Exercise prompt: An exact repetition of the data is required; no picture should appear in it.

Information supplied:
== Segment start ==

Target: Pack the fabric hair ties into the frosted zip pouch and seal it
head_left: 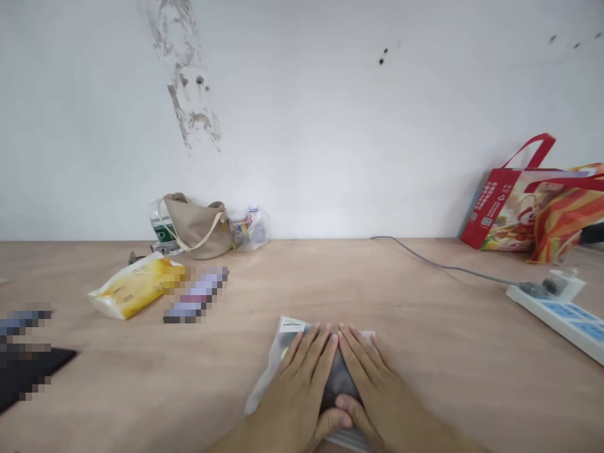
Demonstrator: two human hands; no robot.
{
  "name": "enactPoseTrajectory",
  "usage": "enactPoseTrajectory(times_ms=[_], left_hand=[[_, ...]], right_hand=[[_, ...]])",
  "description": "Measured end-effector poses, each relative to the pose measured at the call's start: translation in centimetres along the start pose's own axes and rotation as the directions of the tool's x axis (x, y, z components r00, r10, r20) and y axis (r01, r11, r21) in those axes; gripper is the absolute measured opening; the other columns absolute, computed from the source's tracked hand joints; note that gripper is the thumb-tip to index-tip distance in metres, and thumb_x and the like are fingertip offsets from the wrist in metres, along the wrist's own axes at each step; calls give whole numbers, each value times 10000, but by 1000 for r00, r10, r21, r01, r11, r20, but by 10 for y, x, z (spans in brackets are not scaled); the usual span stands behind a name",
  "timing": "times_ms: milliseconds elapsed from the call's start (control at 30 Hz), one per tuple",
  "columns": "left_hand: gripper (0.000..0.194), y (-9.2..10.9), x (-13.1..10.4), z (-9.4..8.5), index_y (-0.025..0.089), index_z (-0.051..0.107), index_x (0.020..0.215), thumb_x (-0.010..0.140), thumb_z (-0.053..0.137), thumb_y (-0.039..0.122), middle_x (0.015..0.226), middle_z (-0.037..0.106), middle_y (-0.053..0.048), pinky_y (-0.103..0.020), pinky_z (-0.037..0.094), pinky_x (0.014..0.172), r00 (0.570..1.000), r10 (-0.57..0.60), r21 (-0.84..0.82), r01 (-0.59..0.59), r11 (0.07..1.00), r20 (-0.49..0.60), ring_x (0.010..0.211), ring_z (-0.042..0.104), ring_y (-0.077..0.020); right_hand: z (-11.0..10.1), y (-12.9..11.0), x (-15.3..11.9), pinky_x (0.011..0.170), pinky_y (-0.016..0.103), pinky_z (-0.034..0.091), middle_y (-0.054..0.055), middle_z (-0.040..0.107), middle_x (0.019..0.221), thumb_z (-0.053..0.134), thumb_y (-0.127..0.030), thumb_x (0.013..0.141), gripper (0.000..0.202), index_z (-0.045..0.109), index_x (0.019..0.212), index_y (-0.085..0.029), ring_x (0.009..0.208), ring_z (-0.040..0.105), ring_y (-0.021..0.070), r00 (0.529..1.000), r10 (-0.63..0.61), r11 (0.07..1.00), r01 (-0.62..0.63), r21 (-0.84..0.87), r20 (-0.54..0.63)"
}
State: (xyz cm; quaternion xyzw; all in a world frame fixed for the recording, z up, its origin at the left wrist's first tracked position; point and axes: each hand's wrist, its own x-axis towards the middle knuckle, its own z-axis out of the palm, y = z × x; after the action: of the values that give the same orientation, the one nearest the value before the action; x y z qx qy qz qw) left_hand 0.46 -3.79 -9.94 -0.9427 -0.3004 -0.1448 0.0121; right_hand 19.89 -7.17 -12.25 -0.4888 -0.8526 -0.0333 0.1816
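A clear plastic bag (267,377) with something dark inside lies flat on the wooden table (189,384) at the bottom centre. A white label (291,324) shows at its upper left corner. My left hand (302,384) rests flat on the bag's left part, fingers stretched forward. On the right part lies my right hand (372,384), also flat with its fingers extended. The two thumbs meet near the bag's lower middle, and the dark content shows between the hands.
A yellow tissue pack (141,283) and a blurred-out phone (198,296) lie left. Behind them stand a beige bag (195,226) and a water bottle (163,226). At right are a red shopping bag (495,207), a power strip (561,318) and its grey cable (434,263).
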Motion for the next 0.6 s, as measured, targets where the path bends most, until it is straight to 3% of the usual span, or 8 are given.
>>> enactPoseTrajectory(times_ms=[133, 267, 600], left_hand=[[889, 10, -4, -12, 185, 2, 1471, 840, 502, 561, 1500, 241, -148, -543, 273, 1085, 996, -45, -60, 50, 997, 77, 1373, 227, -342], [812, 10, 1, -22, 212, 36, 1471, 867, 474, 535, 1523, 182, -115, -564, 232, 1093, 977, -91, -129, 118, 985, 195, 1398, 136, -329], [801, 6, 8, -23, 315, 42, 1456, 834, 436, 631, 1532, 171, -73, -735, 107, 1001, 947, -161, -132, 204, 970, 278, 1385, 4, -424]], right_hand=[[0, 2, -5, 1056, 567, 276, 134, 215, 1479, 394, -434, 933, 660, 153, 1464, -125, 1358, 230, 310, 997, -18, 999, 16, 31, 71], [-4, 0, -2, 1072, 538, 262, 127, 203, 1488, 387, -431, 939, 634, 184, 1461, -133, 1363, 207, 306, 993, 34, 996, -43, 79, 117], [-14, -3, 3, 1092, 520, 221, 146, 189, 1488, 361, -481, 941, 642, 252, 1441, -93, 1373, 177, 294, 975, 108, 985, -132, 112, 195]])
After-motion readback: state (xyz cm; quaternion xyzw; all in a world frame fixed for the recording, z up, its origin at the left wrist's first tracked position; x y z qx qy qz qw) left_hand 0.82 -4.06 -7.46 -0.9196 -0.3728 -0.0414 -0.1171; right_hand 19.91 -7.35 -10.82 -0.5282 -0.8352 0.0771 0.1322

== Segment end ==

Task answer:
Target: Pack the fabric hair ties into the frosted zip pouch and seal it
head_left: 
Demonstrator: two human hands; no robot.
{
  "name": "enactPoseTrajectory",
  "usage": "enactPoseTrajectory(times_ms=[_], left_hand=[[_, ...]], right_hand=[[_, ...]])",
  "description": "Measured end-effector poses, each relative to the pose measured at the call's start: translation in centimetres along the start pose's own axes and rotation as the directions of the tool's x axis (x, y, z components r00, r10, r20) and y axis (r01, r11, r21) in those axes; gripper is the absolute measured opening; the other columns absolute, computed from the source's tracked hand joints; note that gripper is the thumb-tip to index-tip distance in metres, and thumb_x and the like are fingertip offsets from the wrist in metres, along the wrist's own axes at each step; calls give whole numbers, each value times 10000, but by 1000 for r00, r10, r21, r01, r11, r20, but by 10 for y, x, z (spans in brackets are not scaled); the usual span stands behind a name",
  "timing": "times_ms: milliseconds elapsed from the call's start (control at 30 Hz), one per tuple",
  "columns": "left_hand: gripper (0.000..0.194), y (-9.2..10.9), x (-13.1..10.4), z (-9.4..8.5), index_y (-0.025..0.089), index_z (-0.051..0.107), index_x (0.020..0.215), thumb_x (-0.010..0.140), thumb_z (-0.053..0.137), thumb_y (-0.039..0.122), middle_x (0.015..0.226), middle_z (-0.037..0.106), middle_y (-0.053..0.048), pinky_y (-0.103..0.020), pinky_z (-0.037..0.094), pinky_x (0.014..0.172), r00 (0.570..1.000), r10 (-0.57..0.60), r21 (-0.84..0.82), r01 (-0.59..0.59), r11 (0.07..1.00), r20 (-0.49..0.60), ring_x (0.010..0.211), ring_z (-0.042..0.104), ring_y (-0.077..0.020); right_hand: z (-11.0..10.1), y (-12.9..11.0), x (-15.3..11.9), pinky_x (0.011..0.170), pinky_y (-0.016..0.103), pinky_z (-0.034..0.091), middle_y (-0.054..0.055), middle_z (-0.040..0.107), middle_x (0.019..0.221), thumb_z (-0.053..0.134), thumb_y (-0.127..0.030), thumb_x (0.013..0.141), gripper (0.000..0.202), index_z (-0.045..0.109), index_x (0.019..0.212), index_y (-0.085..0.029), ring_x (0.009..0.208), ring_z (-0.040..0.105), ring_y (-0.021..0.070), r00 (0.529..1.000), r10 (-0.63..0.61), r11 (0.07..1.00), r01 (-0.62..0.63), r21 (-0.84..0.87), r20 (-0.54..0.63)"
}
State: (xyz cm; quaternion xyzw; all in a world frame fixed for the recording, z up, its origin at the left wrist's first tracked position; point and axes: each hand's wrist, its own x-axis towards the middle knuckle, its own z-axis out of the palm, y = z × x; after the action: of the values that give the same orientation, the one nearest the value before the action; x y z qx qy qz qw) left_hand 0.46 -3.79 -9.94 -0.9427 -0.3004 -0.1448 0.0121; right_hand 19.89 -7.17 -12.25 -0.4888 -0.8526 -0.0333 0.1816
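A clear plastic bag (267,377) with something dark inside lies flat on the wooden table (189,384) at the bottom centre. A white label (291,324) shows at its upper left corner. My left hand (302,384) rests flat on the bag's left part, fingers stretched forward. On the right part lies my right hand (372,384), also flat with its fingers extended. The two thumbs meet near the bag's lower middle, and the dark content shows between the hands.
A yellow tissue pack (141,283) and a blurred-out phone (198,296) lie left. Behind them stand a beige bag (195,226) and a water bottle (163,226). At right are a red shopping bag (495,207), a power strip (561,318) and its grey cable (434,263).
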Motion for the next 0.6 s, as measured, targets where the path bends most, until it is straight to 3% of the usual span, or 8 are given.
>>> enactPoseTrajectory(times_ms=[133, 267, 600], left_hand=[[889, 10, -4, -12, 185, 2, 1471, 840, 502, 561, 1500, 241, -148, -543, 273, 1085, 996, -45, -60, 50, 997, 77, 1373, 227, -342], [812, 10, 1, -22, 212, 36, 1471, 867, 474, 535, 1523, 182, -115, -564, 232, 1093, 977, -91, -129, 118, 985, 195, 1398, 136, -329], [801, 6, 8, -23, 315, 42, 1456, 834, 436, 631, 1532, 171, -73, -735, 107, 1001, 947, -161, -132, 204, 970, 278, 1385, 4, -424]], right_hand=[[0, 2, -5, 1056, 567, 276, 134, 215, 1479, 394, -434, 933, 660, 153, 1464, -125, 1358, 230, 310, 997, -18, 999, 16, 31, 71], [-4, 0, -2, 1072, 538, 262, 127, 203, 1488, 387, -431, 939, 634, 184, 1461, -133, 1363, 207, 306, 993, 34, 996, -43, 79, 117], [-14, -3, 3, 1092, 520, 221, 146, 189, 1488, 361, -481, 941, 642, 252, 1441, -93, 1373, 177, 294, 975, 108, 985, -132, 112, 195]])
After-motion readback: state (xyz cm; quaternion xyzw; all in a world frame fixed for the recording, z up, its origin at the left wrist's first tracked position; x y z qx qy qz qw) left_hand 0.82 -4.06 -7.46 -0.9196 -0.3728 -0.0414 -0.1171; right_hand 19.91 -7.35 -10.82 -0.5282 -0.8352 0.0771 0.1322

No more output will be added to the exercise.